Amer. J. Roentgenol. 76:988-1000, 1956.
[Baylor University College of Medicine, Department of Radiology, Houston, TX]
Linear exponential growth, determined by
measurement of pulmonary metastases and
expressed as ‘Doubling Time,’ is introduced as
a characteristic of the individual cancer,
governing the duration before and after
diagnosis. The evidence for an age-related
‘Period of Risk’ for childhood tumors is a
supporting application. [The SCI® indicates
that this paper has been cited over 165 times
since 1961.]
V.P. Collins
9200 Westheimer
Houston, TX 77063
July 27, 1978
“The origin of the concept of linear
exponential growth as a governing
characteristic of cancer cannot be recalled but
the thesis was developing, and data
accumulating, from 1950 on under the
influence of the varied background of the
authors in pathology [Collins], physics [Tivey],
mathematics and bio-statistics [Loeffler].
Simply stated, the rule to be tested was that
the growth of cancer was linear and
exponential with a constant growth rate, as a
characteristic of the individual cancer as its
morphology, governing the duration of cancer
before and after the time of diagnosis. With
confirmation of clinical applicability, the
literature has given the accolade of ‘law,’

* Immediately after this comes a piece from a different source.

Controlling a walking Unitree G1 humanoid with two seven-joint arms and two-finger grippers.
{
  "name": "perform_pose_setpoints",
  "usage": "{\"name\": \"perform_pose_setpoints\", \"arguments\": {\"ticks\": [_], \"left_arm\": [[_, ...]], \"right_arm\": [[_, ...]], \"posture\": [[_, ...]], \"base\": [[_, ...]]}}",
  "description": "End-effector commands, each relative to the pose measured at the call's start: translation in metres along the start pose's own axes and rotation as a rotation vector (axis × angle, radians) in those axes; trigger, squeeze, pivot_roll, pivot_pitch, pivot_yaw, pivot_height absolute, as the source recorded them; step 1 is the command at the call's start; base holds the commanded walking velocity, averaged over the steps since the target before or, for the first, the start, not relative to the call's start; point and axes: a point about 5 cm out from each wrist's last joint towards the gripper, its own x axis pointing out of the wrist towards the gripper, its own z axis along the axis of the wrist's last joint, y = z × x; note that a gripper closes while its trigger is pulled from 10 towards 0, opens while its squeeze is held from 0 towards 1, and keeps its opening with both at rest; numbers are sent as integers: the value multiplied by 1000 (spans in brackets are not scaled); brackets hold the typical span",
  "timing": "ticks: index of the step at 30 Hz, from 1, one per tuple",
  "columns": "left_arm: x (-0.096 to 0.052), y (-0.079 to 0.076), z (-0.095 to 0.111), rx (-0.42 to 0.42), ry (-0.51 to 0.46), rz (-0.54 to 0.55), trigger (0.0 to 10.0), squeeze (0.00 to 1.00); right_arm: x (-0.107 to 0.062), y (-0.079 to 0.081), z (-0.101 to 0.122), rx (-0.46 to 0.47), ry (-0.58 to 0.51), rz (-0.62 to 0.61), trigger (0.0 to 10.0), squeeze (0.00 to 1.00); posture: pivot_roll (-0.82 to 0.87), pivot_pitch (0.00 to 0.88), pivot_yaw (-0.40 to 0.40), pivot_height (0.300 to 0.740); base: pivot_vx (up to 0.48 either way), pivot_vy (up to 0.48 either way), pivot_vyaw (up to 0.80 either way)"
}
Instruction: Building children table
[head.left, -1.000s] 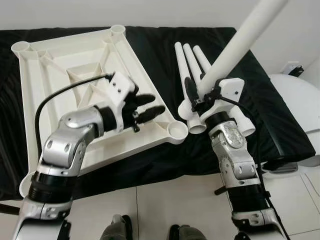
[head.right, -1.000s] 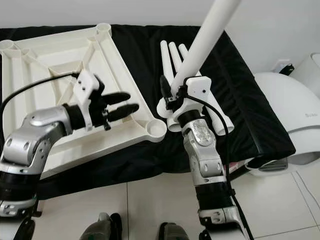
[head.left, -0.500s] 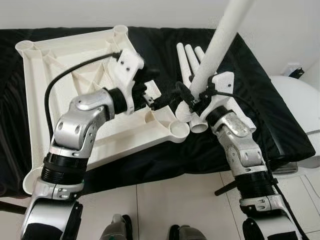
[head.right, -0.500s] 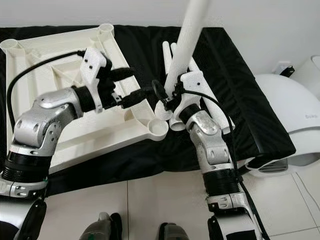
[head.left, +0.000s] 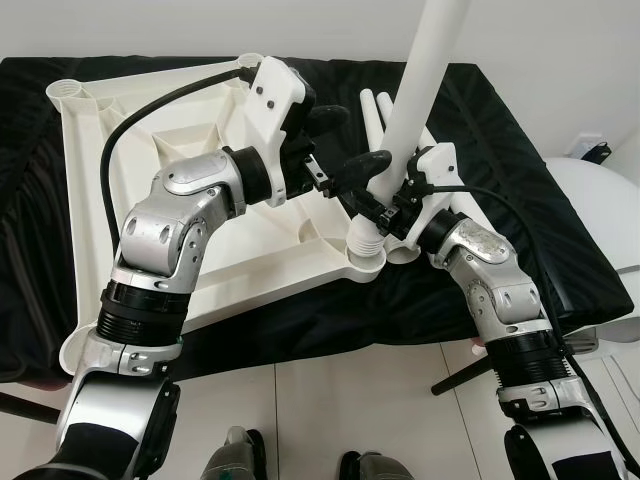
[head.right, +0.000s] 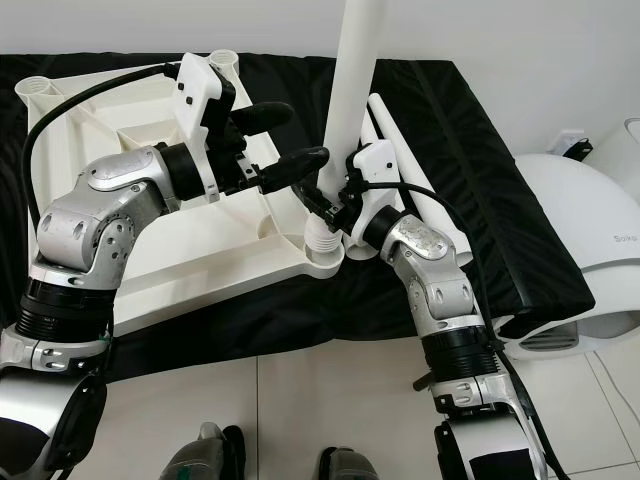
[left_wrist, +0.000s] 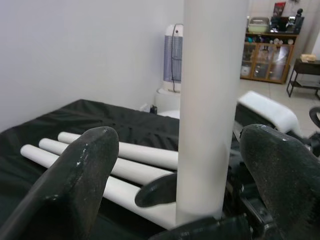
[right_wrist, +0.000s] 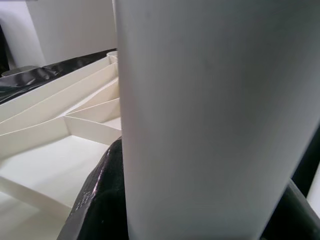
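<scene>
White leg's (head.left: 425, 90) top beyond frame edge

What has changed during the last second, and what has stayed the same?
The right gripper swung the held table leg from tilted to upright and brought its threaded end over the corner socket. The left gripper left the tabletop and moved to the leg, fingers open around it. The spare legs stayed lying on the black mat.

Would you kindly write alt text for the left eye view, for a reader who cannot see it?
The right gripper holds a white table leg upright, its threaded end at the corner socket of an upturned white tabletop lying on a black cloth. The left gripper, fingers open, reaches towards the leg; spare legs lie behind it.
</scene>
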Motion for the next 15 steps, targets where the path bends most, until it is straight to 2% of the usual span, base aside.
{"name": "perform_pose_setpoints", "arguments": {"ticks": [1, 15], "left_arm": [[3, -4, 10, 12, -27, -66, 10000, 0], [4, -7, 9, 7, -23, -101, 10000, 0]], "right_arm": [[2, -1, 3, -14, -5, 24, 10000, 0], [0, -2, 1, -16, 0, 41, 10000, 0]], "posture": [[28, 111, -38, 740], [30, 107, -36, 740]], "base": [[0, 0, 0], [0, 0, 0]]}}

better perhaps than Murphy’s but not as
reliable as Newton’s. The ultimate acceptance
must be ascribed to its simplicity and clinical
applicability. Growth is a synonym for cancer.
Growth is a function of time and increasing
volume and both are measurable. There is a
ready measure of growth rate in ‘doubling
time.’
“The rule explains the phenomenon of the
dormant cancer; the total duration of cancer is
approximately 40 doublings; three quarters of
this time is in the period of silent, steady
growth that occurs before the recognition of
the small (but not early) cancer. It explains the
phenomenon of the cancer ‘that suddenly
began to grow wildly;’ this is the exponential
upsweep after 35 to 40 doublings. It explains
the paradox of earlier diagnosis and everimproving survival rates but unrelenting
mortality rates, such as characterize breast
cancer. To move diagnosis to the left on the
exponential curve is to start the countdown on
survival at an earlier point in time, to increase
survival time even without treatment, and to
mask the effect of treatment with unearned
credit.
“There is particular appeal in the
implications for childhood tumors. The ‘Period
of Risk’ thesis (that recurrence, if going to
occur, should develop within a period equal to
the age at diagnosis plus nine months) evolved
in a search for justification for extrapolation of
linear exponential growth back to the time of
inception; several series seem to corroborate
the rule. It also un-masks the error in assuming
that childhood tumors are uniformly malignant
and rapidly growing for lack of a sturdy host
reaction. In this age group all tumors must
grow rapidly; a child is not old enough for a
slowly growing cancer to have reached the
size of recognition; slowly growing cancers
have not had time to traverse their
characteristic period of silent growth when this
is greater than the age of the child.
“Simplicity was the merit of the thought and
the obstacle to its acceptance. On first
submission for publication, it was returned with
a comment to the effect that ‘I have read this
through twice and would not touch it because
we do not accept this sort of material.’
“In the arena of cancer research the initial
impact was approximately that of a
presentation on fire-making with two sticks,
offered at a convention of nuclear physicists.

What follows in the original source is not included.